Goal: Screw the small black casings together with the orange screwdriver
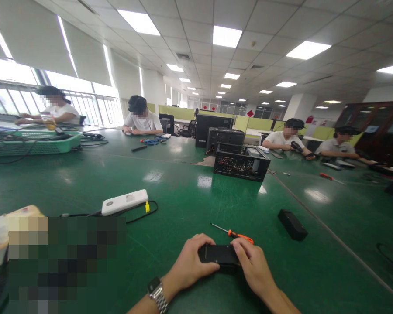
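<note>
Between my two hands lies a flat black rectangular case (220, 254), low over the green table (170, 183). My left hand (196, 257) grips its left end, thumb along the near edge and fingers over the far side. At the opposite end, my right hand (251, 261) is closed on the case, partly covering that end. Just beyond the case rests a screwdriver (237, 234) with an orange and black handle, its shaft pointing left. Farther right sits a black oblong block (292, 224), touched by neither hand.
A white power bank-like device (125, 202) with a black cable is at left, near a tissue box (22, 213). Open computer cases (242, 162) stand mid-table. A green basket (57, 145) holds cables. Another screwdriver (327, 176) lies far right. Several people sit around the table.
</note>
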A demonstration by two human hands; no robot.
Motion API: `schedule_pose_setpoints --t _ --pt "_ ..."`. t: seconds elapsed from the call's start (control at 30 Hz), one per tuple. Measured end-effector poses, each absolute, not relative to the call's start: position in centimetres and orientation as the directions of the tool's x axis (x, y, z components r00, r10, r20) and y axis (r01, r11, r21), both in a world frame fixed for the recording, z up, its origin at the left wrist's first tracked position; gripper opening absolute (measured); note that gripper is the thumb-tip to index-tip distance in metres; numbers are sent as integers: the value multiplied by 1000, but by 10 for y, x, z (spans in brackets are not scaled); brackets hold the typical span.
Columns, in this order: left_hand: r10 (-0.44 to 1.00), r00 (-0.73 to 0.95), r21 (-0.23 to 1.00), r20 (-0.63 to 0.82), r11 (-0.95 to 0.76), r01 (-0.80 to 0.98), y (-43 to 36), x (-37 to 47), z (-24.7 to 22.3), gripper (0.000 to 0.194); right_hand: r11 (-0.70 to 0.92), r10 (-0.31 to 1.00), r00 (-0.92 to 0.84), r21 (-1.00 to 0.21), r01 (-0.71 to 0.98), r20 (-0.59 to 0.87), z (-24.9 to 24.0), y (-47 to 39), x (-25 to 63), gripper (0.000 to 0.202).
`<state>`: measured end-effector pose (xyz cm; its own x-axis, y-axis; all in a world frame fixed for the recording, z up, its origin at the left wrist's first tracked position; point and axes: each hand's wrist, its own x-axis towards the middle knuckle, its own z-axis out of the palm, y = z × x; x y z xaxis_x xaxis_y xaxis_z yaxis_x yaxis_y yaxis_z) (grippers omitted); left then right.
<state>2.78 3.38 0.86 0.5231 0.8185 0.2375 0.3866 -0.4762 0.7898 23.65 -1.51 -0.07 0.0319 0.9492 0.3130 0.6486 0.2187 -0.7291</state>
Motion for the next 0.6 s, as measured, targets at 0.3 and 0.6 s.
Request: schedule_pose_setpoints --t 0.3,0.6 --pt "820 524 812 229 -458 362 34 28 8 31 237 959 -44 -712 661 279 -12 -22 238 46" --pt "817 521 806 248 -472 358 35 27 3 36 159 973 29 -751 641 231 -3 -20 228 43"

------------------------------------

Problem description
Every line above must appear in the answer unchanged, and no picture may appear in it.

Response below
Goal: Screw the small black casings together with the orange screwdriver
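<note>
Between my two hands lies a flat black rectangular case (220, 254), low over the green table (170, 183). My left hand (196, 257) grips its left end, thumb along the near edge and fingers over the far side. At the opposite end, my right hand (251, 261) is closed on the case, partly covering that end. Just beyond the case rests a screwdriver (237, 234) with an orange and black handle, its shaft pointing left. Farther right sits a black oblong block (292, 224), touched by neither hand.
A white power bank-like device (125, 202) with a black cable is at left, near a tissue box (22, 213). Open computer cases (242, 162) stand mid-table. A green basket (57, 145) holds cables. Another screwdriver (327, 176) lies far right. Several people sit around the table.
</note>
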A demonstration by two human hands; no robot.
Motion API: `schedule_pose_setpoints --t _ --pt "_ ..."`. t: seconds elapsed from the call's start (control at 30 Hz), one per tuple. Measured end-effector poses, each absolute, not relative to the call's start: position in centimetres and orientation as the directions of the tool's x axis (x, y, z components r00, r10, r20) and y axis (r01, r11, r21), both in a world frame fixed for the recording, z up, its origin at the left wrist's first tracked position; gripper opening absolute (measured); note that gripper is the thumb-tip to index-tip distance in metres; numbers are sent as integers: the value multiplied by 1000, but by 10 for y, x, z (spans in brackets are not scaled); brackets hold the typical span.
Columns, in this order: left_hand: r10 (-0.44 to 1.00), r00 (-0.73 to 0.95), r21 (-0.23 to 1.00), r20 (-0.63 to 0.82), r11 (-0.95 to 0.76), r01 (-0.80 to 0.98), y (-43 to 36), x (-37 to 47), z (-24.7 to 22.3), gripper (0.000 to 0.194); right_hand: r11 (-0.70 to 0.92), r10 (-0.31 to 1.00), r00 (-0.92 to 0.84), r21 (-1.00 to 0.21), r01 (-0.71 to 0.98), r20 (-0.59 to 0.87), z (-24.9 to 24.0), y (-47 to 39), x (-25 to 63), gripper (0.000 to 0.202).
`<state>`: measured end-effector pose (xyz cm; its own x-axis, y-axis; all in a world frame fixed for the recording, z up, its origin at the left wrist's first tracked position; point and axes: each hand's wrist, its own x-axis towards the middle knuckle, its own z-axis out of the palm, y = z × x; x y z xaxis_x xaxis_y xaxis_z yaxis_x yaxis_y yaxis_z) (grippers omitted); left then right.
<state>2.78 3.38 0.86 0.5231 0.8185 0.2375 0.3866 -0.4762 0.7898 23.65 -1.51 -0.07 0.0319 0.9492 0.3130 0.6486 0.2187 -0.7291</state>
Motion for the next 0.6 s, as measured, targets at 0.3 and 0.6 s.
Request: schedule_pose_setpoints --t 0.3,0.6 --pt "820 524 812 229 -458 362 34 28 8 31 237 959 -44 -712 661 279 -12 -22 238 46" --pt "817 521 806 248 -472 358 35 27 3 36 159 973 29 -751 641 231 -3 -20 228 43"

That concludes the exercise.